セルフエスティームとは、自尊心と言う意味です。
自尊心とは、自分を尊重する、大事にするということですから、それがあるかないかで、毎日の自分の気持ちが随分違います。自分自身を好きになり、大切にしようとする気持ちを持つことが大事だとされているのです。

日本は昔から叱って育てる風潮がありました。
『謙遜が美徳』の日本では、我が子を人前で誉めることはあまりしませんね。
叱られることはもちろん大切なことですが、ことセルフエスティームを高めるとなると、いつも叱られてばかりいる子どもは、「自分はダメな子だ」と思い、自信がなくなり自分が嫌いになってしまうようです。
親から大事にされていないんだと思うと自暴自棄にもなりますね。
「自分はいない方がいいんだ」とますます反抗的になるかもしれません。
これは、セルフエスティームが低い状態です。

このままセルフエスティームが低い状態で大人になると、人間関係で積極的になれない、自信がない、自立できないなど引きずっていくようです。

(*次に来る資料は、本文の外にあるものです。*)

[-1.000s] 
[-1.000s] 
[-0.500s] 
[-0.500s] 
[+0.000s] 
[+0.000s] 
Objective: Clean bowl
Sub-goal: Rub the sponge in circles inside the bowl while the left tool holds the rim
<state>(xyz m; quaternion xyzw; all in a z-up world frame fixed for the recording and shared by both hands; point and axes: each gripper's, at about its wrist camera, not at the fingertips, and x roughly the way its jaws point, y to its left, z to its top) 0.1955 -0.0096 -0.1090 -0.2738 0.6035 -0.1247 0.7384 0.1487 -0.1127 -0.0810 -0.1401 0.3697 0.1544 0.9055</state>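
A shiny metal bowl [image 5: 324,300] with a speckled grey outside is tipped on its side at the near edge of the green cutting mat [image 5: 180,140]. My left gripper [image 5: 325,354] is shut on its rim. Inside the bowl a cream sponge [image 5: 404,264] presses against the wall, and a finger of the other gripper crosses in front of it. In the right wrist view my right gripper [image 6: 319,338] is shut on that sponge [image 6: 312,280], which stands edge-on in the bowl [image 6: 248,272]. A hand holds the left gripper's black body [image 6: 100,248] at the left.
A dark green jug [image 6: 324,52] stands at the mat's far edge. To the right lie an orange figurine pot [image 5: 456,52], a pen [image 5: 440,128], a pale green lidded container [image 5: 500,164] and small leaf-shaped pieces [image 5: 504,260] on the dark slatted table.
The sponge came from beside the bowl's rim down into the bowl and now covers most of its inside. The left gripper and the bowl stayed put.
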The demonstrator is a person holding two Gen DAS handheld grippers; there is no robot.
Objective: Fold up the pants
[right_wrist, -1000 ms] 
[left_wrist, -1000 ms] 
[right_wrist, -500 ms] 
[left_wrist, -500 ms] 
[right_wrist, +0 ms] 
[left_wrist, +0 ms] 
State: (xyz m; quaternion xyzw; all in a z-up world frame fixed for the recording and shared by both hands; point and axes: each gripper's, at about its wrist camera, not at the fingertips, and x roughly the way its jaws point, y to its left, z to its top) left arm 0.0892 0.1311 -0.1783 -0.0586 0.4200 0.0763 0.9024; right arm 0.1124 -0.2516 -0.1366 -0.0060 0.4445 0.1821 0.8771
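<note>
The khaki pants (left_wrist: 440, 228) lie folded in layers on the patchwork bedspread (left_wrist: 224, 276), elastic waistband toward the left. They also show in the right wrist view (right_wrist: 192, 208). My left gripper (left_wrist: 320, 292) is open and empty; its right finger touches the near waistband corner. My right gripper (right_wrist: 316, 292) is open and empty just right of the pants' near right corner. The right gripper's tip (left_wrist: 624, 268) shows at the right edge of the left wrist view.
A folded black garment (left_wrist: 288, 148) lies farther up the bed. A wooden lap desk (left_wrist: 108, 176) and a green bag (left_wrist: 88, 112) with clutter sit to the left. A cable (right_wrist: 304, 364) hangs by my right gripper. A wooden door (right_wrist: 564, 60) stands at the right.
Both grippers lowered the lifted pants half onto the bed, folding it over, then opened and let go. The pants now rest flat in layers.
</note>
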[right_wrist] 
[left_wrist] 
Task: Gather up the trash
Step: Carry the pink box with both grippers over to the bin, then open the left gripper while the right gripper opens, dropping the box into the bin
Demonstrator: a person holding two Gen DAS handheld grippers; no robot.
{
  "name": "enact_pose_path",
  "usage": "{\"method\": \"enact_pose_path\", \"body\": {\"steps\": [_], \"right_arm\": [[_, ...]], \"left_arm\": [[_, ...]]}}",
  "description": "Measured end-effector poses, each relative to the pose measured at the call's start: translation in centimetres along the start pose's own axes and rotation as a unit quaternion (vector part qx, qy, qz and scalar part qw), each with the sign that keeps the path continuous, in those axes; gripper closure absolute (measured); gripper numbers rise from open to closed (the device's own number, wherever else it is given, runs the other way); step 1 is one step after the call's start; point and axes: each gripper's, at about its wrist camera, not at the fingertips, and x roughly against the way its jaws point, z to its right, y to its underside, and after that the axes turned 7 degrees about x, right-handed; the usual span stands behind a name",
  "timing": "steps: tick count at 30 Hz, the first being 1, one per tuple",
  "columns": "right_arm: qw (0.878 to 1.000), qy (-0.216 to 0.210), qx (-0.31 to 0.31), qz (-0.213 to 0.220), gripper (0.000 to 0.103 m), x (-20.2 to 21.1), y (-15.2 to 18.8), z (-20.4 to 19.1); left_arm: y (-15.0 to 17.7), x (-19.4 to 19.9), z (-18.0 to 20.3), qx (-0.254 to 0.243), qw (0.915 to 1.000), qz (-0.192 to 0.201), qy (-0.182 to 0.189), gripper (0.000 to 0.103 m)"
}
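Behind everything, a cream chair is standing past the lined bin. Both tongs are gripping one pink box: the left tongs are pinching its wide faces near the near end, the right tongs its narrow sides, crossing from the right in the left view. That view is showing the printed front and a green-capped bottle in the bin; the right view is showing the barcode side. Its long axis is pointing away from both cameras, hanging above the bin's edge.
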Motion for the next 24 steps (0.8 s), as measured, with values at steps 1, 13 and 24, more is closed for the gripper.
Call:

セルフエスティームを下げる対応には次のようなことが挙げられます。

・能力以上の課題(難しい課題)を与え過ぎて、子どもの失敗体験を増やしている
・結果だけで判断して叱責し、そのプロセスや努力を認めない
・他の子や兄弟と比較して、ダメだと決めつける

このような対応が続くと、自分は嫌われていると思い殻に閉じこもってしまいます。
しかし、少し対応を変えるだけでセルフエスティームは高められます。

・その子の実力に合った課題を与え、「できた」という体験を増やす
・「よく頑張ったね」と努力したプロセスをほめる
・周囲の子とは比較せず、以前からみてその子ができるようになったこと、上達したことをほめる

悪いことをしたら、その事柄だけを叱って、人格を否定するようなことは言わないようにしてほしいのです。「悪いことをしたから叱っているけど、あなたが大事なのよ」とメッセージを伝えてあげることが大切です。

自分は誰かに愛されている、大切にされていると思うだけで、セルフエスティームが高まることを忘れないでほしいなと思います。